Evaluation Criterion 3. Reproducibility, Quality Control, and Standardization (25 points)
Assessment of inter/intra-laboratory utility, transferability, and reproducibility, with conclusive evidence that organoid prototype is based on a reproducible protocol and the protocol produces a relatively standardized product.
Reproducibility: To what extent do the data support reproducibility and standardization (e.g., data showing transferability to other labs and lack of variability from batch to batch) included? To what extent is documentation of standardization or commercialization highlighted (i.e. cGMP protocols or patent applications)?
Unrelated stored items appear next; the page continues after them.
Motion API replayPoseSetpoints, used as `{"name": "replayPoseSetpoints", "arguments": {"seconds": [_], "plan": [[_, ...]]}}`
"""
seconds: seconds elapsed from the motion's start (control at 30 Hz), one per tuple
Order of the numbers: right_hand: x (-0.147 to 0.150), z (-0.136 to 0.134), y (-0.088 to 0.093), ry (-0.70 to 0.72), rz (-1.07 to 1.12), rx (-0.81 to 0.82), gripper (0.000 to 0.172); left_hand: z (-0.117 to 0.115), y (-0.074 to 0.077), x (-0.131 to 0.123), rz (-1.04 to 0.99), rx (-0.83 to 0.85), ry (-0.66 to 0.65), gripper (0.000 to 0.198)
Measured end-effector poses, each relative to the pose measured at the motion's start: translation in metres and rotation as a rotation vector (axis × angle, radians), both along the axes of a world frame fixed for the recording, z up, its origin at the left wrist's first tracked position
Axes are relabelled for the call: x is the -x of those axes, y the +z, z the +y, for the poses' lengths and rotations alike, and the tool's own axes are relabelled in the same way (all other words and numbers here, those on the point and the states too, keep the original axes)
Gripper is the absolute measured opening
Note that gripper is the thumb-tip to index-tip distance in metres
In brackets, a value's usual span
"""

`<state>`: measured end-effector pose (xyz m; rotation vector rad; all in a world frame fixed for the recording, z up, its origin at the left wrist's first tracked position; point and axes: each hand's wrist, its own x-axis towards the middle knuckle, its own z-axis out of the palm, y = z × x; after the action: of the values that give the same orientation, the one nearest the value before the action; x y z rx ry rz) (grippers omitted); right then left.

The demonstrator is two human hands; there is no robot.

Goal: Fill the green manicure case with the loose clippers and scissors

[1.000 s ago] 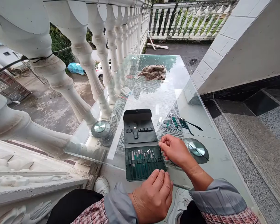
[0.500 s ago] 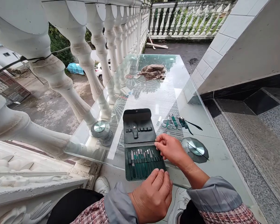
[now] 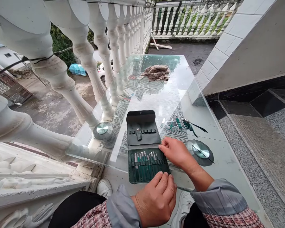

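Case: an open black-and-green leather manicure case [image 3: 144,145] is lying unfolded mid-table on the glass tabletop [image 3: 180,98], its flap pointing to 12 o'clock.
Case contents: green-handled tools [image 3: 146,166] are sitting in a row of loops on the lower panel, too small to tell apart; smaller implements [image 3: 139,132] are filling the upper panel.
Right hand: the right hand [image 3: 177,153] is resting at the case's 3 o'clock edge, its fingers [image 3: 166,144] bunched nearly closed; whether they are pinching the edge, I cannot tell.
Left hand: the left hand [image 3: 156,198] is sitting at 5 o'clock, its fingers [image 3: 162,183] curled together at the lower edge, their tips hidden, so any hold is unclear.
Loose tools: scissors [image 3: 171,126] and nail clippers [image 3: 187,125] are lying at 2 o'clock, just apart from the case.
Farther out: metal discs [image 3: 200,151] [image 3: 102,129] are standing at 3 and 9 o'clock, and a crumpled cloth [image 3: 156,72] is lying at 12 o'clock.
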<state>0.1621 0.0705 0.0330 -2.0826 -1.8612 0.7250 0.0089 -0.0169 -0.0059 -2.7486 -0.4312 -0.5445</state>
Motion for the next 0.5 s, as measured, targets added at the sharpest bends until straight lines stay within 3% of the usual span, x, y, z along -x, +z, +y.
{"name": "replayPoseSetpoints", "arguments": {"seconds": [0.13, 0.37, 0.5], "plan": [[-0.002, 0.002, 0.004, 0.029, 0.047, 0.088, 0.024, 0.0, -0.002, 0.0, 0.006, 0.004, -0.016, 0.035], [-0.001, -0.002, 0.001, 0.001, -0.077, -0.003, 0.026, 0.0, 0.001, 0.0, -0.07, 0.0, -0.03, 0.033], [-0.006, -0.014, 0.003, 0.026, 0.12, 0.086, 0.029, 0.001, 0.004, 0.005, -0.065, -0.018, -0.124, 0.027]]}}
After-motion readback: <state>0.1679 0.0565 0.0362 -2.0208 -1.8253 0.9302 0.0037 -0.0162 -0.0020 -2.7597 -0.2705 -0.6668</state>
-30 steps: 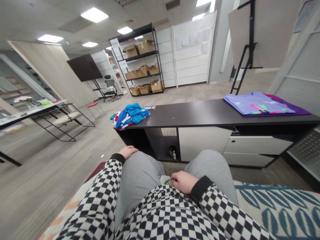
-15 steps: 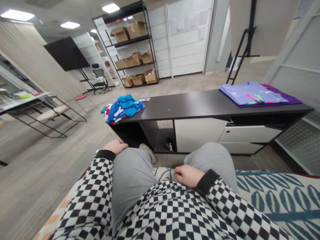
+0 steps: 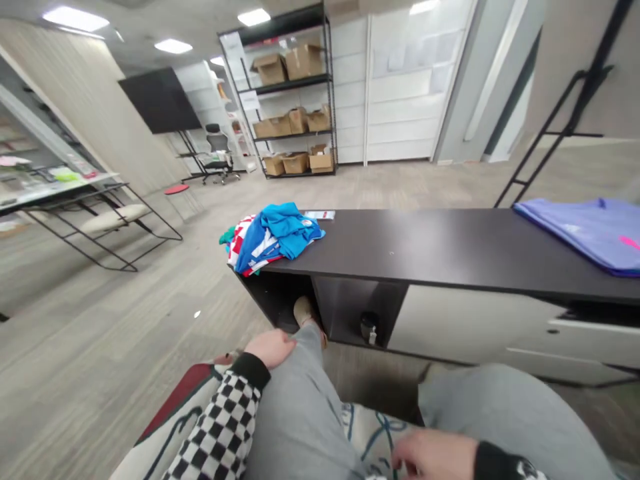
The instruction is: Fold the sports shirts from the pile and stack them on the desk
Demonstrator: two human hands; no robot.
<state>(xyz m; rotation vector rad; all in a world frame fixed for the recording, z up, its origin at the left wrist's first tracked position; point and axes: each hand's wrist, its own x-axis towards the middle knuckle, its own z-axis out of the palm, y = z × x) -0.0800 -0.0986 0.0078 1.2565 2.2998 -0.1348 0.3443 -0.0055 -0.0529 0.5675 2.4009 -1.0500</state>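
The left hand point(image 3: 269, 349) is laid open on a grey-trousered knee point(image 3: 303, 380); a heap of blue jerseys point(image 3: 273, 239) could be knocked off the black desk's point(image 3: 450, 250) edge if brushed; whether the low right hand point(image 3: 433, 455) is closed cannot be told.

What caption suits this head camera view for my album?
Left hand on grey trousers, right hand over a patterned cushion, facing a dark counter.

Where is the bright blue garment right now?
In the head view, the bright blue garment lies at the left end of the dark counter, on a red-and-white garment, beside a small white packet.
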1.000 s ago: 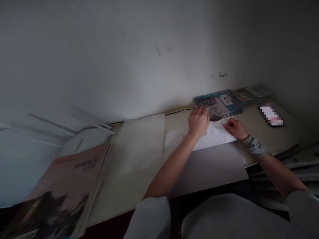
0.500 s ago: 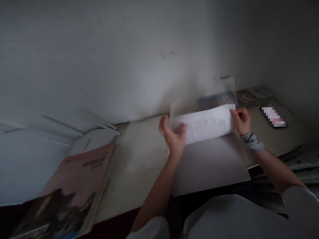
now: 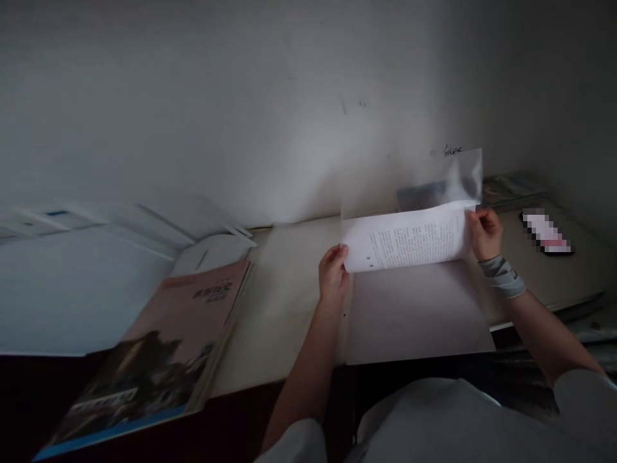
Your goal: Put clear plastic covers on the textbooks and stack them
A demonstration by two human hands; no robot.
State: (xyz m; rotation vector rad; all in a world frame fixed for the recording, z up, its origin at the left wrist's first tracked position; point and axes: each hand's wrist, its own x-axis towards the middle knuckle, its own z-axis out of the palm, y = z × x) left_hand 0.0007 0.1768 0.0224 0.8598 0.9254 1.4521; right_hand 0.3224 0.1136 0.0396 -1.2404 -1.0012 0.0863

Are the methods (part of the Appendix) sufficiently detailed such that the efforts could be reproduced (e.g., Standard operating protocols)?
Robustness: How do the data support advances in organoid development to decrease differentiation time, improve yield, or increase production?
Have retina organoids been characterized to show they are free of microbial contamination and chromosomal defects (i.e. karyotyping, STR analysis, FISH analysis)?
Are formal documented agreements with industry, or transferability to industry partners (MOUs, licensing, CRADA, in-kind or discounted validation) presented?
Evaluation Criterion 4. Endpoint Assay Specific Goals (30 points for EITHER category)
BIOLOGY/DISEASE MODELING (note: NEI is agnostic to which disease is chosen, as long as technology is developed to robustly recapitulate the disease):
Does the organoid prototype demonstrate improvement in faithful biological complexity (e.g. macula, multiple cell subtypes present in physiologically similar ratios, etc.)?
Does the model recapitulate some aspect of disease phenotype in one or more assays?
Viability and scalability: If grown at one organoid/well, are 90% of organoids in a plate viable, as shown by random sampling in five wells across a dish? For how long are morphological and functional features maintained? Are methods that increase the production (e.g., many dozens) of organoids and/or allow the distribution of well-characterized organoids presented to enable multiple organoids to be compared in the same experiment?
Is therapeutic intervention to treat the disease modelled with 3-D retina organoids (e.g. via gene editing, small molecules, cell replacement, etc.) demonstrated?
HIGH CONTENT SCREENING:
Are retina organoid prototypes amenable to high content screening, which may include high content imaging, drug validation/toxicology, or functional genomic screening (e.g. does not include materials known to show strong compound adsorption)?
Does the model recapitulate known retina toxicities based on morphological and functional readouts?
Scalability and portability: Are organoids grown at medium throughput (e.g., in a 96-well plate) robust? When grown at one organoid/well, are 90% of wells in a plate viable, as shown by random sampling in five wells across a dish? For how long are morphological and functional features maintained? Are methods to mass-produce (e.g., 100s) organoids such that multiple plates can be compared in the same experiment included?